Das Klima aus Angst, Unsicherheit und Zorn begünstige Populismus, analysiert er. Das Duell Clinton vs. Trump regt ihn gar nicht so sehr auf: „Der Himmel wird nicht einstürzen.“ Mit dem Wahlkampf geht er ins Gericht: „Es gibt Schlaglöcher und obszöne Nebenschauplätze, die innerhalb von Monaten vergessen sind. Wer mit wem geschlafen hat, wer wen begrapscht hat: Das hängt mit der Kultur des Niedermachens in Politik und Medien zusammen. Die Politiker machen sich damit immer irrelevanter.“ Weitgehend unbeachtet habe Hillary Clinton immerhin über Behinderung gesprochen. Eines sei klar: „Je länger man lebt, desto größer ist die Gefahr einer Behinderung.“

ZUR PERSON

Tim Shriver.
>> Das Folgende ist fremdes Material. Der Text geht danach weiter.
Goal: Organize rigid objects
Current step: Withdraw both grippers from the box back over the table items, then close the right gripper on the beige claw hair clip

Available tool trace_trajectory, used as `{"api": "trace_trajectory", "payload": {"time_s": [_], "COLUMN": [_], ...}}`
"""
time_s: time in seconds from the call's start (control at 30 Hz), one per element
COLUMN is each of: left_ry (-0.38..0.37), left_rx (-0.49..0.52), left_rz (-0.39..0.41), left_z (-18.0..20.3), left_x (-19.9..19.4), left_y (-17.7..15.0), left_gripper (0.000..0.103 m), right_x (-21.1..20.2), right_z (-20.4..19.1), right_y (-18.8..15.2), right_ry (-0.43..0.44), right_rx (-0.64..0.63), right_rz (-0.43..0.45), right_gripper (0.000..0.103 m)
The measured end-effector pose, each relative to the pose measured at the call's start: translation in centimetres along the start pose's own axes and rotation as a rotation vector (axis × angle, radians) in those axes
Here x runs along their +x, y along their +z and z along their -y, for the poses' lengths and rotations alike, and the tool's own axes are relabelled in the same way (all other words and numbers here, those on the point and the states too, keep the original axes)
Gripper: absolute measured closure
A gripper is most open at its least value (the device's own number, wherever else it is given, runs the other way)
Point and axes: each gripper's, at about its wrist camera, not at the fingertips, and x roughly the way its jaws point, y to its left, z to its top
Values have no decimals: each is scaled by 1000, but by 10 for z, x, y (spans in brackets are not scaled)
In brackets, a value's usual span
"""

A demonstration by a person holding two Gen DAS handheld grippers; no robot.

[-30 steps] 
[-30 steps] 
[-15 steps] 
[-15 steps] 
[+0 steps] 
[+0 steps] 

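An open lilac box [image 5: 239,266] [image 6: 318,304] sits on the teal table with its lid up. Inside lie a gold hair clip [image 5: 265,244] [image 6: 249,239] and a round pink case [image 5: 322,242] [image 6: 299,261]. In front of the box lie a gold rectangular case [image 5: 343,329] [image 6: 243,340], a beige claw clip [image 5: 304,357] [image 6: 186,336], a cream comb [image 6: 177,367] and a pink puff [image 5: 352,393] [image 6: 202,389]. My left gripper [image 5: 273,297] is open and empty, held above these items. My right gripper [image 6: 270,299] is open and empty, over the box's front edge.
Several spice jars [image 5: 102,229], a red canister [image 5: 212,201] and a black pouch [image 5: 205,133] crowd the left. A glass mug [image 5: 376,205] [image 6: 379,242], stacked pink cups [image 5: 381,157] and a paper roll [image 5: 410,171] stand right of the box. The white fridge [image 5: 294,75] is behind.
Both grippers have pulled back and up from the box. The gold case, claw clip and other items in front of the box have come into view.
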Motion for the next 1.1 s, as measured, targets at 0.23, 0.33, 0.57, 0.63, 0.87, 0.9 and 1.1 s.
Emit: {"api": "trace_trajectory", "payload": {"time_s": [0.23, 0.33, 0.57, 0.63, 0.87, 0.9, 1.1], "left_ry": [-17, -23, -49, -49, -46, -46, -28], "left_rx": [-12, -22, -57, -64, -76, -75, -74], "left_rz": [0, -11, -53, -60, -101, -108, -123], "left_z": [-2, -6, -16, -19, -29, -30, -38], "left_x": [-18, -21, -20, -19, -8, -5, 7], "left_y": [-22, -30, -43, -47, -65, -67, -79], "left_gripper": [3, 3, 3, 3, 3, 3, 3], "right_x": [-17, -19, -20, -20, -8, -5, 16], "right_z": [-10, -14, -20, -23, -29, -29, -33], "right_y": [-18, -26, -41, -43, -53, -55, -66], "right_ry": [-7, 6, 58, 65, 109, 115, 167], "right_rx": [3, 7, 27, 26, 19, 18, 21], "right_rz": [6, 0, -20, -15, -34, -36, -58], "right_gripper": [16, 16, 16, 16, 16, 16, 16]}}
Der 57-jährige Pädagoge aus dem weitverzweigten Kennedy-Clan, der Schwager Arnold Schwarzeneggers, hat von seiner Mutter Eunice Shriver die Präsidentschaft der Special Olympics übernommen. Sie hat die Bewegung in den 1960er-Jahren auch im Andenken an ihre geistig behinderte Schwester Rosemary gegründet, Die ersten Spiele fanden 1968 in den USA statt. Nach 1993 werden die Winterspiele im März 2017 zum zweiten Mal in Schladming (sowie in der Ramsau und in Graz) über die Bühne gehen.